◆ **Aim of the task**
Pick every line from the data below that contains the string "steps" and copy it.

◆ **Available data**

>>>

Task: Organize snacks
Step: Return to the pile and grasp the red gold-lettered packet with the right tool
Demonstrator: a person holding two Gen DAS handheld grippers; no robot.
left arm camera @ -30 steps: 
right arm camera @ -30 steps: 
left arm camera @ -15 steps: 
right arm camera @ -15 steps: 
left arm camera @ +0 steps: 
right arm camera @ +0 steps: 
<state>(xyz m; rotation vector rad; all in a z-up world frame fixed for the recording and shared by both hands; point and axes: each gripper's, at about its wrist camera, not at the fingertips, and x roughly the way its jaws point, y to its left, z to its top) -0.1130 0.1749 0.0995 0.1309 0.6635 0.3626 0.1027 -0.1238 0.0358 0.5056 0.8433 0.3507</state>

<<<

◆ **Expected output**
left arm camera @ -30 steps: 
right arm camera @ -30 steps: 
left arm camera @ -15 steps: 
right arm camera @ -15 steps: 
left arm camera @ +0 steps: 
right arm camera @ +0 steps: 

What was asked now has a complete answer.